How about the *croque-monsieur*, theFrench version of a toasted ham and cheese sandwich!

The name is based on the verb _croquer_ ("to crunch" or "to bite hungrily") and the word _monsieur_ ("mister")- which roughly translates to "Mister Crunchy".


----------



## RSS (Dec 30, 2003)

Andy said:


> How about the *croque-monsieur*, theFrench version of a toasted ham and cheese sandwich!


There is a cafe in San Francisco with the ability to make one as good as the best I've had in France.

Of course, there is also the croque-madame ... just add a fried egg atop the monsieur.

I just bought a panini machine for the office ... it also turns out a fairly decent croque.


----------



## Dhaller (Jan 20, 2008)

A Cuban sandwich, basic and authentic. Lots of fake Cubans on lots of menus.

In Atlanta the best is found at Kool Korners, a little "mom & pop" Cuban grocery on 14th and State near Georgia Tech. Not having been yet to Cuba (or to Miami in a really, really long time) I can't think of a better place.

...

I also like those little tea sandwiches (usually a thin bread with cucumber and maybe cream cheese) served with afternoon tea - you find them in those very few places where afternoon tea is still to be found (mainly in luxury hotels in Asia). I think mostly because they're just fun to eat.
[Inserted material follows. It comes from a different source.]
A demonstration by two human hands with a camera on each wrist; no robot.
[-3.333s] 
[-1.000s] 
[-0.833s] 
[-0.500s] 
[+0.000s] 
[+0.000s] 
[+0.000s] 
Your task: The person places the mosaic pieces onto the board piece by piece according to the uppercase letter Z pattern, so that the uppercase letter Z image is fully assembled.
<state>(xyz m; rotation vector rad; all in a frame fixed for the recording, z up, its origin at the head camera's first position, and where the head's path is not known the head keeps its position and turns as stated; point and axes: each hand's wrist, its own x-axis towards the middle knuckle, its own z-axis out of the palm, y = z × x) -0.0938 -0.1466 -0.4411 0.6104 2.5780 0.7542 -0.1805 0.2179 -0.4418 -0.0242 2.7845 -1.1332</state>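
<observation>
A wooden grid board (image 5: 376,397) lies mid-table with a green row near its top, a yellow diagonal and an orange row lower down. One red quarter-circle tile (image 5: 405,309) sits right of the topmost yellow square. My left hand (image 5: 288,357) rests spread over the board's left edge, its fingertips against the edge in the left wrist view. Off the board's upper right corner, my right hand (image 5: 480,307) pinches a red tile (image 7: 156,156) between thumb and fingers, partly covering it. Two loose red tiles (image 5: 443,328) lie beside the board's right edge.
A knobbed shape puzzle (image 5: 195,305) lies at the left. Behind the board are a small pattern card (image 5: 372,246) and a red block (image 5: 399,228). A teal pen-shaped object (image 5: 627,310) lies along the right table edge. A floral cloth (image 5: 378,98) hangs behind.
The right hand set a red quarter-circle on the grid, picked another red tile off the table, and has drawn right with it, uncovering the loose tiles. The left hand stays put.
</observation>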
My "desert island" sandwich is the Cuban, though.

DCH


----------



## Akajack (Jun 15, 2007)

I may be a bit off, but I remember Fortnum and Mason in London doing tea with these sandwiches still.



Dhaller said:


> I also like those little tea sandwiches (usually a thin bread with cucumber and maybe cream cheese) served with afternoon tea - you find them in those very few places where afternoon tea is still to be found (mainly in luxury hotels in Asia). I think mostly because they're just fun to eat.
> 
> My "desert island" sandwich is the Cuban, though.
> 
> DCH


----------



## Laxplayer (Apr 26, 2006)

Dhaller said:


> A Cuban sandwich, basic and authentic. Lots of fake Cubans on lots of menus.
> 
> In Atlanta the best is found at Kool Korners, a little "mom & pop" Cuban grocery on 14th and State near Georgia Tech. Not having been yet to Cuba (or to Miami in a really, really long time) I can't think of a better place.
> 
> ...


I've never been to Cuba. I had mine in Miami. You can find them elsewhere pretty easily and they are usually still pretty good, but they are not the same as the ones you find in Miami. I have not had the one in Atlanta you mentioned.


----------



## The Gabba Goul (Feb 11, 2005)

Laxplayer said:


> I've never been to Cuba. I had mine in Miami. You can find them elsewhere pretty easily and they are usually still pretty good, but they are not the same as the ones you find in Miami. I have not had the one in Atlanta you mentioned.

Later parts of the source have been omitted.